(Your objective): Taking the data below line by line, count those that include the word "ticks" and report the number alone.

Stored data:
···

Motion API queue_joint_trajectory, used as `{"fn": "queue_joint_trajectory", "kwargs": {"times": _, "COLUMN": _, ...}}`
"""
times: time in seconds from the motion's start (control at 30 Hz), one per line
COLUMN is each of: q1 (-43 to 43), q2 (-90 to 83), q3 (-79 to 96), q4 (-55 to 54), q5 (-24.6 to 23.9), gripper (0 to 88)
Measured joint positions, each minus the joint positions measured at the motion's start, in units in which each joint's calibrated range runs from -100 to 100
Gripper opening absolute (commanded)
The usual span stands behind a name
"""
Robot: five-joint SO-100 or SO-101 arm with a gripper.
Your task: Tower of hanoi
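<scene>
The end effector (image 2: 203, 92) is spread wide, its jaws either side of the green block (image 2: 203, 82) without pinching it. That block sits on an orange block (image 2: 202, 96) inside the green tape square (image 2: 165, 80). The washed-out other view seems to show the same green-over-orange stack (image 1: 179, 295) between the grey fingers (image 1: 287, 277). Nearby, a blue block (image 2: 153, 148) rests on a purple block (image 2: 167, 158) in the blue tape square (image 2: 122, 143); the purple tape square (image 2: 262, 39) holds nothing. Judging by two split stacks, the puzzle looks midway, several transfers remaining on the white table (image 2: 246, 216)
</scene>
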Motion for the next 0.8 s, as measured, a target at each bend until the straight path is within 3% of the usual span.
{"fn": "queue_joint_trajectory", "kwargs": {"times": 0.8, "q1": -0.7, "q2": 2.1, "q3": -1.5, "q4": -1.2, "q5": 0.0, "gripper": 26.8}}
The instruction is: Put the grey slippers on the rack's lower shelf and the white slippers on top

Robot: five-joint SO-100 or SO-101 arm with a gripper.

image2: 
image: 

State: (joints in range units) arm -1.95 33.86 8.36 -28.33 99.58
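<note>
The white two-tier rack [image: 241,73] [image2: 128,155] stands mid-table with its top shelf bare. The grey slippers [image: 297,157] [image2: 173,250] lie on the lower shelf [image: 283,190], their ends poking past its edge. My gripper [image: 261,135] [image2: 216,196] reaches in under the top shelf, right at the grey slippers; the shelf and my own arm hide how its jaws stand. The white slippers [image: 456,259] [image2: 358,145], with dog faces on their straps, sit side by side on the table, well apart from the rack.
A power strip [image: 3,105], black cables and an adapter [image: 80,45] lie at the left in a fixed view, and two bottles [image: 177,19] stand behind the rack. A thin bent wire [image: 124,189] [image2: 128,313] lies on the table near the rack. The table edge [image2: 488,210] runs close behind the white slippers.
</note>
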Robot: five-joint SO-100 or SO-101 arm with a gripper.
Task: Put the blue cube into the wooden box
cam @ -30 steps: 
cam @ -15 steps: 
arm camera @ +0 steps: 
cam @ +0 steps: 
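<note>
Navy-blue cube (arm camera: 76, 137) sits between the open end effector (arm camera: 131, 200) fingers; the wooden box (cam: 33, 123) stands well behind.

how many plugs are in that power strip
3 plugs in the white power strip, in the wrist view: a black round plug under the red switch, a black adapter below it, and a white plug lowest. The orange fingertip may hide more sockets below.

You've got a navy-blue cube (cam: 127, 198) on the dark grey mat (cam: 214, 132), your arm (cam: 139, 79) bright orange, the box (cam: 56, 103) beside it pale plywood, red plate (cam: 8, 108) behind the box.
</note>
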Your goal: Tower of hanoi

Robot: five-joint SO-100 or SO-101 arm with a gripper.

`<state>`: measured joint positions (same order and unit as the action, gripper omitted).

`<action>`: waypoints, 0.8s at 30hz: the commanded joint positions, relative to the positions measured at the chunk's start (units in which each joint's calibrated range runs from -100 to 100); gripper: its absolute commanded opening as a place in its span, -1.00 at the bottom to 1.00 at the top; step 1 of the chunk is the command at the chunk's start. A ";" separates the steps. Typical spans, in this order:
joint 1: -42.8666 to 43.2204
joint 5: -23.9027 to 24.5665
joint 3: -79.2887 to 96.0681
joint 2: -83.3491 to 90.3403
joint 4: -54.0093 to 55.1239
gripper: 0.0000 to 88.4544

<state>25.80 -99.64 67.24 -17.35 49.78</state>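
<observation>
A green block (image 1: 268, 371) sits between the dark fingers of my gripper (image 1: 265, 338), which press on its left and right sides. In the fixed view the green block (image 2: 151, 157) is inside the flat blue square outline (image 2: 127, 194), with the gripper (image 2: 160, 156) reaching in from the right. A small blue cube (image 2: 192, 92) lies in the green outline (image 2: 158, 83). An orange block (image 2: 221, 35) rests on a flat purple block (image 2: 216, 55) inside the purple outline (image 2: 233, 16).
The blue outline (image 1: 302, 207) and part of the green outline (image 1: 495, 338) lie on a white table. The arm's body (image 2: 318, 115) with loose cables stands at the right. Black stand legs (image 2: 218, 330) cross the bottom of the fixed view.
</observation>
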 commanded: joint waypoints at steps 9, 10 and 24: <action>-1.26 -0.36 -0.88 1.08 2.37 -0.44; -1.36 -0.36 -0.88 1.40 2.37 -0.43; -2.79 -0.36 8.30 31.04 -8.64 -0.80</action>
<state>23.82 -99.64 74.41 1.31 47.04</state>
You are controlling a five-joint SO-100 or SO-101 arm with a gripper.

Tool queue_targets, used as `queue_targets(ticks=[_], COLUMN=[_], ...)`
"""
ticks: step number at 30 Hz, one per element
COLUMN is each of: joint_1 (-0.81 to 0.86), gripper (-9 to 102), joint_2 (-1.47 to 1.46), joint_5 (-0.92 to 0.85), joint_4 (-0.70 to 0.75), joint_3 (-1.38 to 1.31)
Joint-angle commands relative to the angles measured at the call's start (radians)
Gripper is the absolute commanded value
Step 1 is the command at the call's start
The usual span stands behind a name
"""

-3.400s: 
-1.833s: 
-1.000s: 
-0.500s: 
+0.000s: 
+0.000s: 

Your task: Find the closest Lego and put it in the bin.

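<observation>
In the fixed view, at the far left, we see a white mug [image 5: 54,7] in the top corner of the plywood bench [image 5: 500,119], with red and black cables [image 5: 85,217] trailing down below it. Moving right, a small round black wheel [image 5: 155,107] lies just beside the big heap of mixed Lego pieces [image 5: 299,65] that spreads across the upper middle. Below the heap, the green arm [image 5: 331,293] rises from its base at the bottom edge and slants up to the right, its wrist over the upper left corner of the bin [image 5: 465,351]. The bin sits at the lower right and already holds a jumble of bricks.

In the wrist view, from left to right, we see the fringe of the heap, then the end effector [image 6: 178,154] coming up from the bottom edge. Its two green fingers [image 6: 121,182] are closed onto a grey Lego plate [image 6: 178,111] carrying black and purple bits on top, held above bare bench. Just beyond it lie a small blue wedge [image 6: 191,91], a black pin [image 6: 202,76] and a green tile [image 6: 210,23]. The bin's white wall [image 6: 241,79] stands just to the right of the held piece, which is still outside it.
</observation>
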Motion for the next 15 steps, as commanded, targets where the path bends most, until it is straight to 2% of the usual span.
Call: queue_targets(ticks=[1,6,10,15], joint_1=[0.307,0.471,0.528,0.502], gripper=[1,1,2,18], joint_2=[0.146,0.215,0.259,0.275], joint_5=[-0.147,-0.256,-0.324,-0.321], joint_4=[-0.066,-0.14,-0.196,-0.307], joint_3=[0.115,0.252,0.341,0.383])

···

(Result): 3